What you should do:
The reply should contain all the data below, repeated exactly, and none of the images.

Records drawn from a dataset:

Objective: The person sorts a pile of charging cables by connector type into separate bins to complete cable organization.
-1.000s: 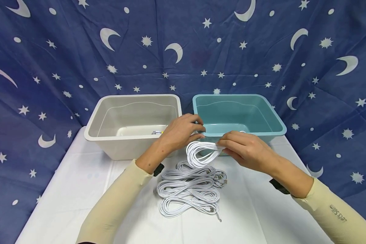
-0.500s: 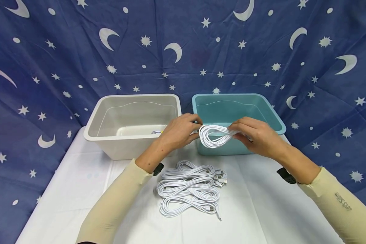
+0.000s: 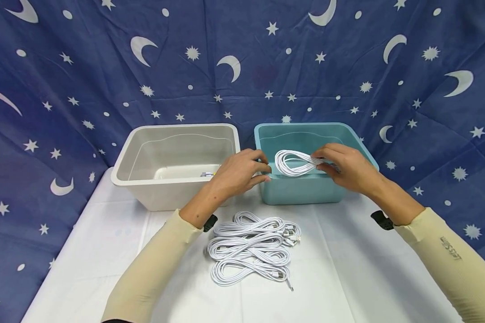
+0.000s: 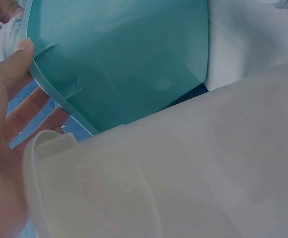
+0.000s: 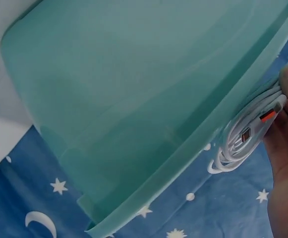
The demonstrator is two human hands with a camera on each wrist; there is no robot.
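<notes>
A coiled white USB cable is pinched in my right hand. The coil hangs over the near rim of the teal bin, its loop pointing left in the head view. In the right wrist view, metal plugs, one with an orange insert, show at the end of the cable by the fingers. My left hand stays between the two bins, at the teal bin's near left corner. In the left wrist view its thumb lies at the teal rim, with the other fingers spread and fairly straight.
A beige bin stands at the left, with a small item inside. Several coiled white cables lie in a pile on the white cloth in front. A blue star-patterned curtain hangs behind.
My right hand has carried the cable coil up and away, from in front of the teal bin to above its near rim. My left hand has hardly moved.
</notes>
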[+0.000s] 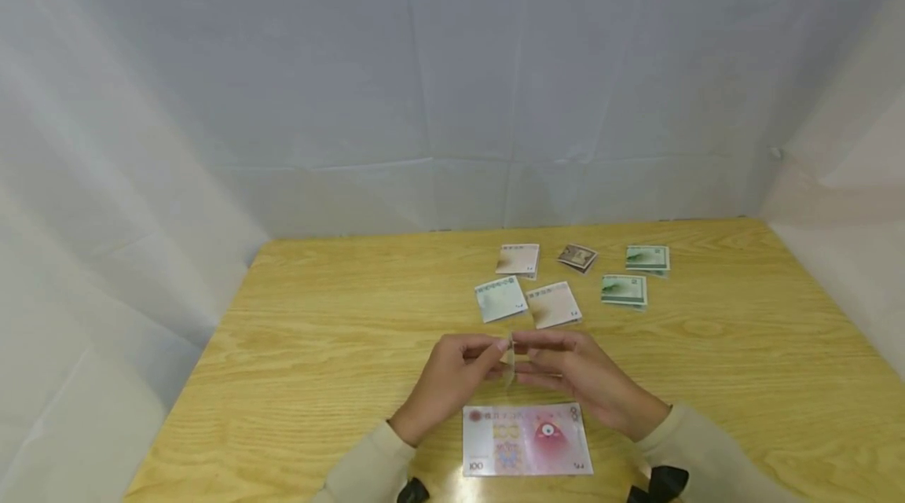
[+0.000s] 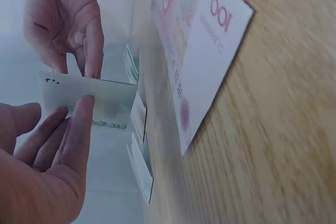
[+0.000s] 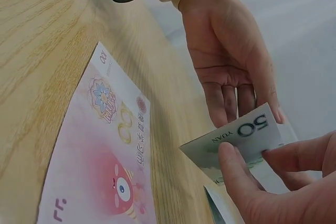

The answer:
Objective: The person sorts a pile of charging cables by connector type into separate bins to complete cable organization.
-1.000s: 
-0.500s: 
+0.000s: 
+0.000s: 
+0.000s: 
The demonstrator is two human hands with a camera on each wrist; there is no robot.
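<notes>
A coiled white USB cable is pinched in my right hand. The coil hangs over the near rim of the teal bin, its loop pointing left in the head view. In the right wrist view, metal plugs, one with an orange insert, show at the end of the cable by the fingers. My left hand stays between the two bins, at the teal bin's near left corner. In the left wrist view its thumb lies at the teal rim, with the other fingers spread and fairly straight.
A beige bin stands at the left, with a small item inside. Several coiled white cables lie in a pile on the white cloth in front. A blue star-patterned curtain hangs behind.
My right hand has carried the cable coil up and away, from in front of the teal bin to above its near rim. My left hand has hardly moved.
</notes>
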[+0.000s] 
[+0.000s] 
[+0.000s] 

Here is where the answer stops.